*Exercise description*.
Transcribe the records below exactly, from their first line through the line containing "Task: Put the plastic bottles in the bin". Omit every line after it.

*Input records*.

######

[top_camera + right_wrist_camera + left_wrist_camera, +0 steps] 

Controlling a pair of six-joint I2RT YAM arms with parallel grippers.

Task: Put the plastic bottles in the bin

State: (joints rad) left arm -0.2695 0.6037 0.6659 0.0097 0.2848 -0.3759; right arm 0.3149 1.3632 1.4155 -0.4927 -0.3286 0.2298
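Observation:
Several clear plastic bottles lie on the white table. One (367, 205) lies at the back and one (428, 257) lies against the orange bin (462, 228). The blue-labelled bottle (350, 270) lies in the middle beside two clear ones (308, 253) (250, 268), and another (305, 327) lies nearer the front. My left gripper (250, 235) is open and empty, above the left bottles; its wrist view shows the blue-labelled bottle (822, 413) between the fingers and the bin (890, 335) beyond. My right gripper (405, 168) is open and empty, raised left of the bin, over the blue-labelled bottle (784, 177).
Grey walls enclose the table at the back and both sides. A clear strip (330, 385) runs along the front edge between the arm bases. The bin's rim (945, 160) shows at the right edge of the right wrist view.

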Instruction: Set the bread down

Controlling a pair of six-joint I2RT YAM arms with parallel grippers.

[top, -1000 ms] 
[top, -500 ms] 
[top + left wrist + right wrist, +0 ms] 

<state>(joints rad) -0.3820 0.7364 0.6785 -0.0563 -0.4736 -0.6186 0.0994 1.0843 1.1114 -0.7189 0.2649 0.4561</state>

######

*Written answer*.
[top_camera + right_wrist_camera + left_wrist_camera, +0 steps] 

Controlling a pair of six-joint I2RT YAM arms with parallel grippers.

Task: Put the plastic bottles in the bin

The response to the exercise is now finished.